Insurance is the transfer of liability between two or more parties in exchange for a premium. The most common type is automobile insurance. Automobile coverage is mandatory in most states and protects the driver (known as the insured), the immediate environment in which the driver operates his/her motorized vehicle and the driver’s vehicle.
How does this transfer of liability work? In the example of automobile coverage, the third party (insurer) will take on the liability of the driver (insured) for a monthly premium. The monthly premium is calculated depending on the amount of liability the insurer agrees to assume. The more liability that is being transferred to the insurer from the insured, the higher the monthly premium. In the event of an automobile accident, the insurer will assume the liability of the insured. Typically the insured must pay a deductible, which will reduce the final payment received by the insured.
The simple example in the preceding paragraphs is the concept underpinning all insurance products, but what other types of policies are there and why would you need them?
A life policy on the surface seems self-explanatory, but it can become extremely complex. In a nutshell, the insurer will pay the beneficiary of the insured in the event that the insured dies.

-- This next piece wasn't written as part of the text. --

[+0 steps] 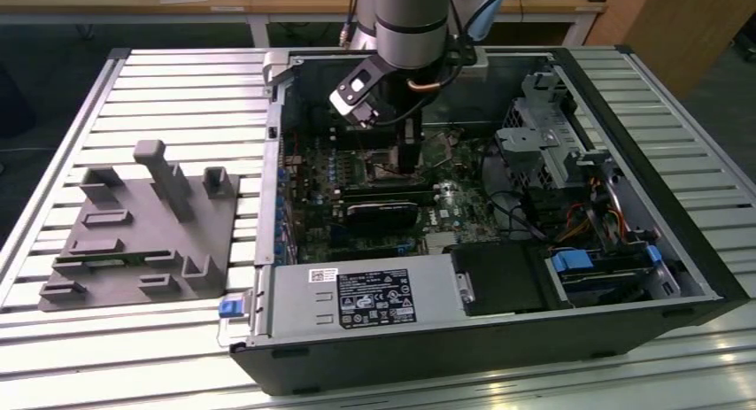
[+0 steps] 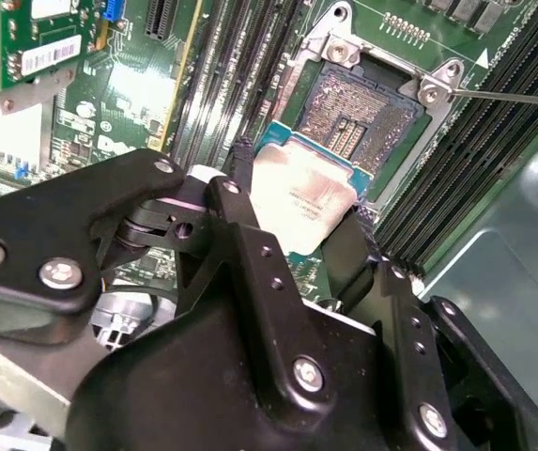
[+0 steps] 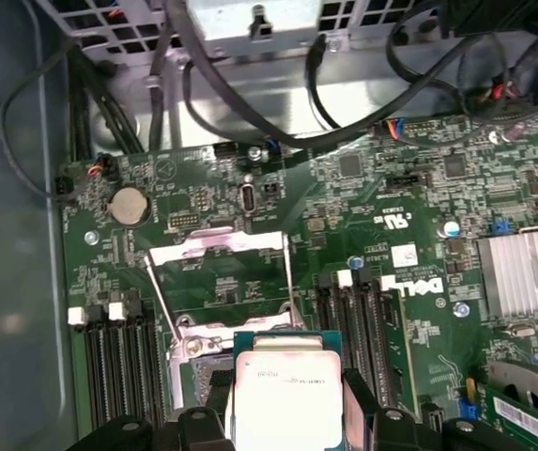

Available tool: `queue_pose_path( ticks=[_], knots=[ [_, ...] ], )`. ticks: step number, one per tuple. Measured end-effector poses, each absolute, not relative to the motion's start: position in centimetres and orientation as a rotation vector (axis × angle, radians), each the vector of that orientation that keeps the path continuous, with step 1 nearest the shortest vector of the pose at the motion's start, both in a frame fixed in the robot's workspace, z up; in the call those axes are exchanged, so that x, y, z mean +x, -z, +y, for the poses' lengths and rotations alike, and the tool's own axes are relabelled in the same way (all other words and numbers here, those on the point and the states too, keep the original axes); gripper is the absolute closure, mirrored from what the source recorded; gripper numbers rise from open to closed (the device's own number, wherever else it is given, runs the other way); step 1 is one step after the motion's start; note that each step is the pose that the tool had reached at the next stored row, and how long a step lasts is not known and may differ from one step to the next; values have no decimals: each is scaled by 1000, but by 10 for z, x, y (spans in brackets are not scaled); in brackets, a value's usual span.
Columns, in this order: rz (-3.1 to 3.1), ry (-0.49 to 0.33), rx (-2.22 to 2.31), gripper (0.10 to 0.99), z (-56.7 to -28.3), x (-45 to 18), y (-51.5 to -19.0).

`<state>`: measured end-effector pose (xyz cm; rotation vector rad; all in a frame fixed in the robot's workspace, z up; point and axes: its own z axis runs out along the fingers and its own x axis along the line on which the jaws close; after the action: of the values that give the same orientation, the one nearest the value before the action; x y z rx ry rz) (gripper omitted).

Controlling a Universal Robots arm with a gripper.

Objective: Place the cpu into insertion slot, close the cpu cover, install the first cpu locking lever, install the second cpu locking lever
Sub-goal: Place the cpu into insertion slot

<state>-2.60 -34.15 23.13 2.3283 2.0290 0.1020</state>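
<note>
**Placing the cpu (image 2: 304, 193).** In the upper centre of the exterior view, the gripper (image 1: 408, 162) reaches into the open computer case (image 1: 497, 357), which lies on the slatted tabletop (image 1: 154, 82). In both wrist views the fingers (image 2: 245, 244) clamp the chip by two opposite edges. They hold it above the near edge of the insertion slot (image 2: 358, 117), apparently not yet square over it. The cpu cover (image 3: 217, 241) stands raised and the socket contacts are bare. Done well, this step calls for a level chip, corners matched to the rim, and a straight descent with no sliding across the contacts.
</note>
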Motion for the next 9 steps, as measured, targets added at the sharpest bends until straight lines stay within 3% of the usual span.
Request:
queue_pose_path(
  ticks=[9],
  knots=[
    [2093, -105, 2273, 545, -334, -30, -227]
  ],
)
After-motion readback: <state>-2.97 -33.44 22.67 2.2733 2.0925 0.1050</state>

A life policy is essential for families when one member of the family provides the majority of the income for the family. According to LIMRA’s 2015 Insurance Barometer Study: fifty-seven percent of all people in the United States were covered by some type of life policy in 2014
Typically the head of household purchases a life policy to replace the income that he or she would provide to the family over his or her lifetime. It is prudent that the head of household purchase enough coverage to pay for the purchase of the family’s primary residence, children’s college education, and the day-to-day expenses, such as food, transportation, and clothing.
Like most insurance, as the transfer of liability increases from the insured to the insurer, the monthly premium increases. A Life policy is much more affordable at a younger age and when the insured is healthy. As a family matures and children move away from their parents’ care, and as a family’s primary real estate investment is paid, coverage needs must be revisited. Typically a family will lower their coverage requirements and potentially drop a policy altogether as their risk or liability diminishes.
Complexity occurs when life insurance products try to meet two different needs: investment and transfer of liability. One such product is an annuity. According to Nationwide Life Insurance Company: “An annuity is a long term investment that is issued by an insurance company designed to help protect you from the risk of outliving your income.” These types of investment vehicles should be carefully researched before they are purchased.